A constitucionalista Vera Chemim, mestre em Administração Pública pela Fundação Getúlio Vargas (FGV), afirma que o desembargador analisou o caso com base no conflito entre dois princípios constitucionais: o da liberdade de consciência e de crença (inciso VI do artigo 5º) e o da liberdade de expressão da atividade intelectual e artística, independentemente de censura ou licença (inciso IX do artigo 5º). Ela diz que o magistrado deve fazer uma ponderação e decidir pelo bom senso, o que não ocorreu no caso em questão.
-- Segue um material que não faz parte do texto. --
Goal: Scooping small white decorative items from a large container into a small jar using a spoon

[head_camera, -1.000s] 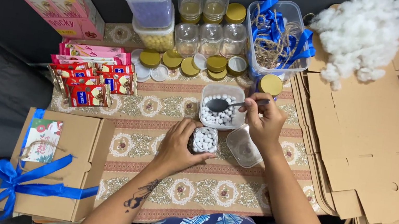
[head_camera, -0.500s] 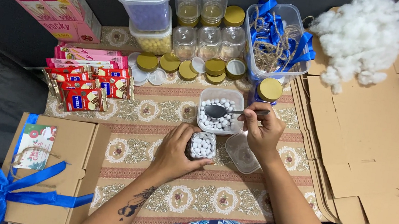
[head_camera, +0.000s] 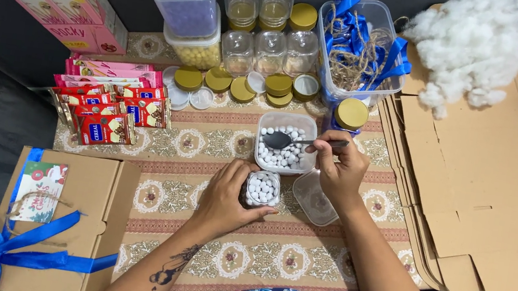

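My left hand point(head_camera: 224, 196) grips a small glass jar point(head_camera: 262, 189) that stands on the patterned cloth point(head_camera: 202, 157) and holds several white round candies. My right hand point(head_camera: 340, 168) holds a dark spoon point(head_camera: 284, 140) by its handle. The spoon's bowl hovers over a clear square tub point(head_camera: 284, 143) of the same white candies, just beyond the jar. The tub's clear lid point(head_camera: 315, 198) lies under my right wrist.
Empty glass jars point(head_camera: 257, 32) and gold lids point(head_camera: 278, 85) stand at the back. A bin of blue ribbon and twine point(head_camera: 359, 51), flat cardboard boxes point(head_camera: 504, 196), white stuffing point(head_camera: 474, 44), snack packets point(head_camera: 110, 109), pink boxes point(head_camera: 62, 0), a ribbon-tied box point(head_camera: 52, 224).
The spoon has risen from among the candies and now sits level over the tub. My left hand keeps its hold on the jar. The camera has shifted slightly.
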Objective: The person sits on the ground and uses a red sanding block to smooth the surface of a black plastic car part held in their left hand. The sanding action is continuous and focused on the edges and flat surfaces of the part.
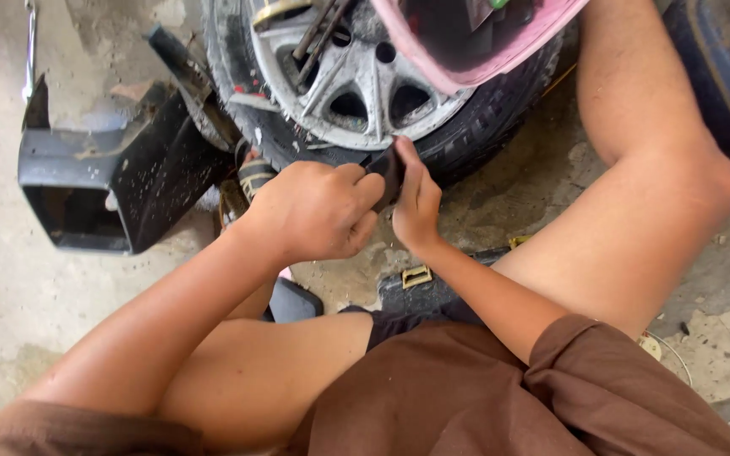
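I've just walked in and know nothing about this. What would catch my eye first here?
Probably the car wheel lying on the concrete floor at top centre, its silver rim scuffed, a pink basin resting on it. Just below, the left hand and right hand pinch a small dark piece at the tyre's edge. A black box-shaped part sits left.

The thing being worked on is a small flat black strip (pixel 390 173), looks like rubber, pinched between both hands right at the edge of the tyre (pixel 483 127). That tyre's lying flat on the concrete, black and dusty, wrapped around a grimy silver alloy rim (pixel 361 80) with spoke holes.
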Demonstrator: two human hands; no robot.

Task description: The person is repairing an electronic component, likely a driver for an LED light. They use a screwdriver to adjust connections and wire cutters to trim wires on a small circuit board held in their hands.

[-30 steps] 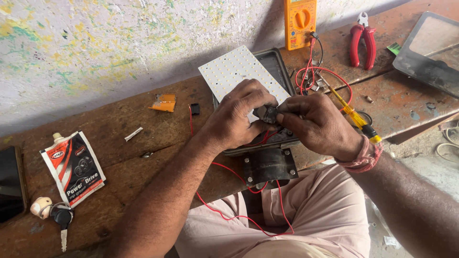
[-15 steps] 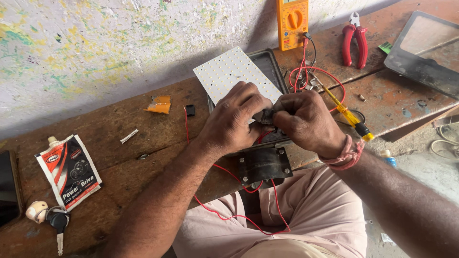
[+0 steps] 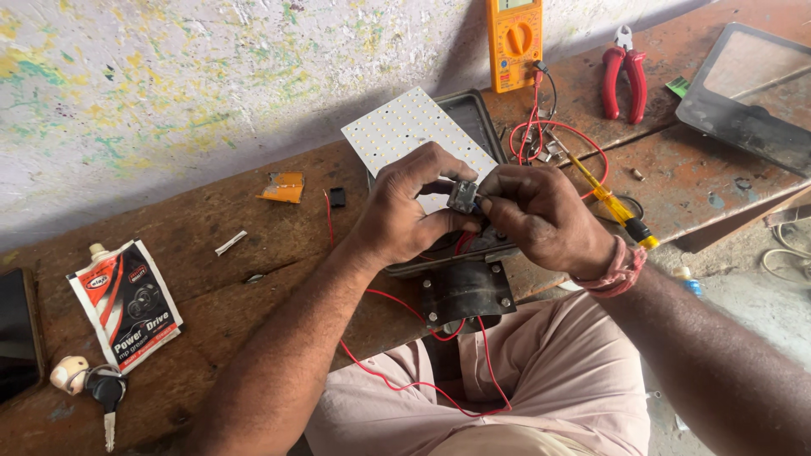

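Arms: both bare to above the elbow, no sleeves in view.
Hands: left hand (image 3: 410, 207) and right hand (image 3: 541, 215) bare, no gloves, no rings visible.
Wristband: pink-red threads (image 3: 615, 272) wound several times around the right wrist, ends loose.
Left wrist: nothing worn.
Trousers: pale pinkish-beige cloth (image 3: 541, 371), lightly creased, below the wristband.

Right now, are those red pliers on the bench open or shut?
Shut: the red pliers lie flat on the bench, handles nearly parallel and the metal tips together.
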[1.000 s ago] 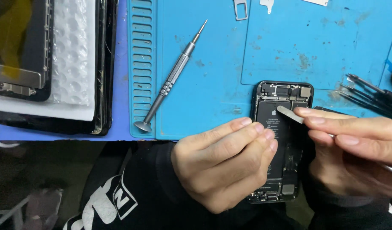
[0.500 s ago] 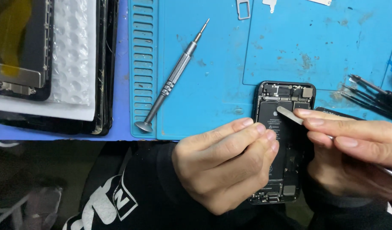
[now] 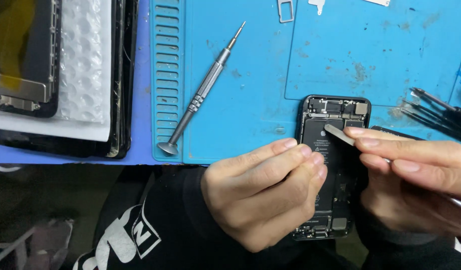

— É de notório saber que o Porta dos Fundos trabalha com sátiras em seus programas. Não há como dizer que houve um desrespeito, do ponto de vista constitucional, por parte do especial de Natal. Pode se até afirmar que houve um desrespeito do ponto de vista moral e religioso por parte de quem se diz ofendido, mas o direito deve se ater à legislação e à Contituição. O próprio STF tem decidido no sentido da ampla liberdade de expressão. Essa liminar deve cair nos tribunais superiores — explica.

Daniel Gerber, mestre em Direito Penal e Processual Penal, avalia a decisão como “um verdadeiro absurdo, retrato de uma censura medieval que não compreende o conceito de liberdade”.

— Não apenas impõe o crucifixo em salas de audiência do Estado Laico como recrimina, em nome da maioria, a liberdade de expressão e, consequentemente, de crença. Decisões assim não passam nem com ‘reza brava’, seja qual for a religião do pedinte — diz Daniel.

O presidente da Ordem dos Advogados do Brasil (OAB), Felipe Santa Cruz, também se posicionou contra a decisão.

Em nota, Santa Cruz afirmou que “a Constituição brasileira garante, entre os direitos e garantias fundamentais, que ‘é livre a expressão da atividade intelectual, artística, científica e de comunicação, independentemente de censura ou licença’. Qualquer forma de censura ou ameaça a essa liberdade duramente conquistada significa retrocesso e não pode ser aceita pela sociedade”.

Ataque à produtora do Porta dos Fundos

Em meio às críticas por parte de grupos religiosos ao especial de Natal do Porta dos Fundos, um grupo atacou a sede da produtora com coquetéis-molotov na madrugada do dia 24 de dezembro, véspera do Natal. O fogo foi contido por um segurança que estava no prédio. Apenas o quintal e a recepção sofreram danos materiais com o ato.

A polícia acredita que cinco pessoas estiveram envolvidas diretamente na ação. Elas estavam a bordo de um carro que foi registrado por câmeras de segurança na rua da sede da produtora e em outros bairros do Rio, como Botafogo. Com base em imagens de câmeras de segurança no entorno da produtora, a Polícia Civil identificou o economista e empresário Eduardo Fauzi, de 41 anos, como um dos homens que jogaram coquetéis molotov contra a produtora. Nas imagens obtidas pelos investigadores, ele aparece tirando uma fita que escondia a placa do automóvel.

Perguntas e respostas: O que já se sabe e o que ainda falta descobrir sobre o ataque ao Porta dos Fundos

Um dia antes da expedição do mandado de prisão contra ele, no dia 30 de dezembro, Fauzi embarcou para Moscou na Rússia. O economista tem família na capital russa: a mulher dele, de origem russo-israelense, e o filho, de três anos, vivem na cidade. Ele é considerado foragido.